In spite of a professor nudging the young grad to pursue a job after receiving her degree, she was focused on an extended break before pursuing employment. Not one to give up, he forwarded an email from J.D. Mollard and Associates (2010) Limited describing an open position at their firm.  Gagnon was familiar with the firm’s founder; they lived in the same neighborhood.

She applied for the position, was invited to an interview, and met the multi-discipline staff.  After the recruiting process was completed, Anna Gagnon was the newest member on the J.D. Mollard and Associates (2010) Limited team. And her career as a Geological Engineer was underway.  Gagnon admits that it was the right decision. She has the best of both worlds, splitting her time between field work and desktop studies.

Right Solution Not Always Popular 

When asked about her most rewarding project, she responded that the slumping issues in a Last Mountain Lake community, was a challenging undertaking.  Slumping (shifting ground) in the area had compromised the safety of the gas lines, putting the affected areas at risk of leaks and explosions.  Gagnon and other professionals worked diligently to find a solution that would protect the delivery system and the residents using it. The study delineated landslide movements and identified gas line hazards based on their orientation relative to ground movements.  In the end, this study and others led to 250 residents loosing natural gas service.

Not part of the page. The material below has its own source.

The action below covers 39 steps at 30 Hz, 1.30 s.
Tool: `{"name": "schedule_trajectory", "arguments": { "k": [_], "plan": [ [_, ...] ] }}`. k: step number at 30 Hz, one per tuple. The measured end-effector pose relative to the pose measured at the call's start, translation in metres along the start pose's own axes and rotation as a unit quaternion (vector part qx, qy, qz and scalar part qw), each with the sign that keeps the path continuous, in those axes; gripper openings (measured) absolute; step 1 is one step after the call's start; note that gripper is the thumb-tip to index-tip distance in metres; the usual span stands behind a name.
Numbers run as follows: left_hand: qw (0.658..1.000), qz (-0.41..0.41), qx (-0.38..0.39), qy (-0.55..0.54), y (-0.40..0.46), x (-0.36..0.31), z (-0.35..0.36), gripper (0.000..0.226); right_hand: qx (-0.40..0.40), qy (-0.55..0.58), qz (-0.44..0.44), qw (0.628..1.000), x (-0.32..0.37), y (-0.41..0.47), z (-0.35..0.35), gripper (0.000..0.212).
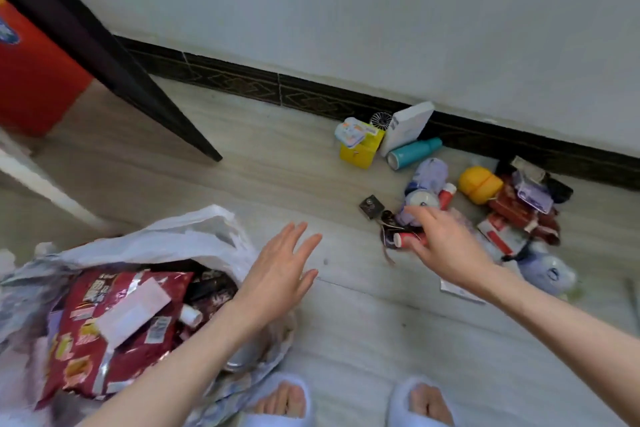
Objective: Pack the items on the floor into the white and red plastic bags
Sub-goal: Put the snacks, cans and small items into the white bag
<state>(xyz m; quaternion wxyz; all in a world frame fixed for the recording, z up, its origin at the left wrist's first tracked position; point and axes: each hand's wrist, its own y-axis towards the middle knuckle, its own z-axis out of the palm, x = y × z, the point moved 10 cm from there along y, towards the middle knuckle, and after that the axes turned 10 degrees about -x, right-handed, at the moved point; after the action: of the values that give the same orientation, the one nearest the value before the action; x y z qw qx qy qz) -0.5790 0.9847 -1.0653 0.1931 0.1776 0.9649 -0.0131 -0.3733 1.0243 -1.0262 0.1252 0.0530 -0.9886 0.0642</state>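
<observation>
The white plastic bag [194, 236] lies open at the lower left, stuffed with red snack packets [114, 322] and small items. My left hand [280, 274] hovers just right of the bag's mouth, flat, fingers spread, holding nothing. My right hand [446, 246] reaches into the pile of items on the floor by the wall. Its thumb and fingers close around a small red tube with a white cap [403, 239], while the index finger stretches over a pale purple item [429, 173]. No red bag is clearly seen.
The pile holds a yellow box [360, 152], a white box [408, 128], a teal bottle [414, 152], a yellow round container [479, 184], red packets [512, 208] and a purple pouch [543, 270]. A black table leg [138, 87] slants at the left. My slippered feet [280, 402] stand below.
</observation>
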Motion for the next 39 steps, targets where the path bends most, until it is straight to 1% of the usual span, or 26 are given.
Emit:
{"name": "schedule_trajectory", "arguments": {
  "k": [3,5,8,9,11,13,16,18,21,24,26,29,31,33,35,37,39],
  "plan": [
    [0.999,0.015,0.031,-0.016,0.027,-0.020,0.045,0.054,-0.027,0.032,0.098,0.994,-0.067,0.002,0.005,0.050],
    [0.998,0.021,0.064,-0.016,0.043,-0.031,0.074,0.057,-0.031,0.050,0.137,0.989,-0.093,0.007,0.014,0.052],
    [0.997,0.021,0.075,-0.006,0.076,-0.040,0.103,0.058,0.003,0.036,0.112,0.993,-0.103,0.028,0.034,0.067],
    [0.996,0.008,0.085,0.002,0.089,-0.037,0.112,0.061,0.010,0.033,0.094,0.995,-0.102,0.037,0.037,0.072],
    [0.997,-0.015,0.076,0.011,0.114,-0.034,0.121,0.065,0.021,0.035,0.064,0.997,-0.095,0.053,0.045,0.075],
    [0.998,-0.024,0.061,0.003,0.138,-0.037,0.126,0.066,0.034,0.027,0.045,0.998,-0.088,0.063,0.054,0.075],
    [0.995,-0.023,0.093,0.015,0.159,-0.039,0.142,0.065,0.026,0.032,0.041,0.998,-0.084,0.070,0.063,0.071],
    [0.993,-0.012,0.109,0.040,0.166,-0.039,0.150,0.060,0.014,0.042,0.043,0.998,-0.085,0.072,0.064,0.065],
    [0.993,-0.010,0.105,0.046,0.167,-0.037,0.149,0.050,0.000,0.042,0.049,0.998,-0.085,0.074,0.063,0.063],
    [0.994,-0.054,0.091,-0.019,0.158,-0.032,0.140,0.041,-0.029,0.055,0.085,0.994,-0.088,0.070,0.061,0.061],
    [0.994,-0.074,0.053,-0.068,0.154,-0.028,0.122,0.039,-0.051,0.072,0.107,0.990,-0.087,0.065,0.057,0.062],
    [0.984,-0.108,0.002,-0.139,0.146,-0.019,0.087,0.046,-0.097,0.097,0.113,0.984,-0.079,0.059,0.044,0.064],
    [0.969,-0.151,-0.031,-0.195,0.138,-0.011,0.059,0.048,-0.131,0.123,0.111,0.977,-0.067,0.055,0.029,0.062],
    [0.955,-0.177,-0.057,-0.232,0.129,-0.006,0.031,0.047,-0.154,0.145,0.098,0.972,-0.050,0.051,0.014,0.060],
    [0.945,-0.194,-0.073,-0.252,0.119,-0.002,0.002,0.049,-0.160,0.163,0.075,0.971,-0.027,0.048,0.001,0.060],
    [0.939,-0.209,-0.084,-0.260,0.108,0.003,-0.028,0.054,-0.160,0.173,0.048,0.971,-0.002,0.045,-0.011,0.063],
    [0.937,-0.218,-0.091,-0.259,0.096,0.010,-0.058,0.052,-0.157,0.179,0.018,0.971,0.025,0.042,-0.025,0.066]
  ]
}}
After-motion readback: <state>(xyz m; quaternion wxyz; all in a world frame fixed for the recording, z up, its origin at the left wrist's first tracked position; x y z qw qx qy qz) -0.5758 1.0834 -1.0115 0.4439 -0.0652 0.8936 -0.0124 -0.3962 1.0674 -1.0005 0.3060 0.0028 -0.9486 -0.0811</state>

“I’m sympathetic towards those who lost service but the decision to abandon gas service insures that they are protected from a disastrous outcome in the future,” said Gagnon, “Community safety is top priority."

Seven years into her career, Gagnon already sees changes in her field.  Climate change and its global impact is driving up the demand for professionals who can identify the effects and those who can utilize that information to design solutions.  Advances in and reliance on geoscience technology could minimize or avoid problems, like those experienced at Last Mountain.

Promoter and Cheerleader

She encourages female students to consider the Geological Engineering profession. Young women with an aptitude for science and math, who enjoy the challenge of rugged outdoor field work would excel in this profession.  Also, exceptional communication skills and being able to shift gears when new evidence requires a change in direction are key.

Respected by her peers, clients, and co-workers, Anna Gagnon, P.Eng., is passionate about what she does.  Her enthusiasm is contagious and her willingness to share the rewards of her chosen profession as a Geological Engineer recruitment tool, especially for women. 

With two engineers in the family and an 18 month old toddler, Gagnon still finds time to volunteer as the Secretary-Treasurer for Regina Geotechnical Group.  She is also a Mentor to a Mother Theresa Middle School student.

Gagnon, her husband Warren and their daughter Hazel also know how to relax.  Urban cycling including round trips to and from work, disk golf at Douglas Park, skiing, sailing and relaxing at the family cabin are high on their list of favourite recreations . They are currently awaiting the arrival of an addition to their family by the end of the year.